== Try it ==
Copy nothing but the lines below running from the line containing "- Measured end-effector" through the line containing "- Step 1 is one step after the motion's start", both end lines included.

== Material for this task ==
/---

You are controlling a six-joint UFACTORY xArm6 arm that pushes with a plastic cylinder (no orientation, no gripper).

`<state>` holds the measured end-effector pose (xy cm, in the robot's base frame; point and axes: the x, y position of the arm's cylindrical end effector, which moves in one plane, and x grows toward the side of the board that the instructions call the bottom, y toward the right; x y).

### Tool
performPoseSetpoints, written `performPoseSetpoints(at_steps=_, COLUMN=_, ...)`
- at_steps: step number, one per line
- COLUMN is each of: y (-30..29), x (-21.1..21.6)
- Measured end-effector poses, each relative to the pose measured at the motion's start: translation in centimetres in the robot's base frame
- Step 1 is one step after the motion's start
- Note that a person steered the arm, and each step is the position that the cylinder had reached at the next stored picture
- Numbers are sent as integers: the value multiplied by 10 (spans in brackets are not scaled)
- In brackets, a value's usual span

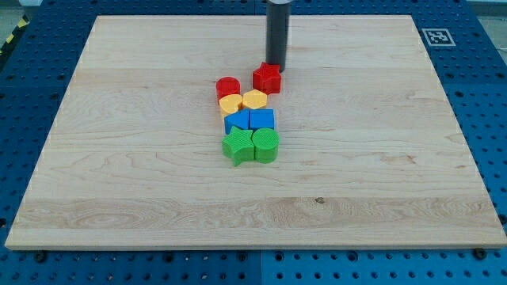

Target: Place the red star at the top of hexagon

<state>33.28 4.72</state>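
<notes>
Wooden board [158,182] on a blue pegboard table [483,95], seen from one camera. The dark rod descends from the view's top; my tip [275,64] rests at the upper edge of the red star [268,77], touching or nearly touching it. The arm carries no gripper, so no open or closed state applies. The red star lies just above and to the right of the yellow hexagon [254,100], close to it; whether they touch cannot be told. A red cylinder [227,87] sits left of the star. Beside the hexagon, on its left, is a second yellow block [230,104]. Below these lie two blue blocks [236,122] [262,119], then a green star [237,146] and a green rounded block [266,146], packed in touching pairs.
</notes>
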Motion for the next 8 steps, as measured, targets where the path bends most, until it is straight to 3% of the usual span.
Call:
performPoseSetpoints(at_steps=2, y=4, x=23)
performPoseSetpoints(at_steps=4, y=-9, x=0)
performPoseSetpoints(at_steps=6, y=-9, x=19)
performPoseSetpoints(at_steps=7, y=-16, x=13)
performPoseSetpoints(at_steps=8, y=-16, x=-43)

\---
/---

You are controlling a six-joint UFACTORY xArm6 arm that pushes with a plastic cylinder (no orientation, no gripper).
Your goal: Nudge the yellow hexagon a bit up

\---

== The completed task ==
- Measured end-effector poses, each relative to the pose measured at the motion's start: translation in centimetres in the robot's base frame
- Step 1 is one step after the motion's start

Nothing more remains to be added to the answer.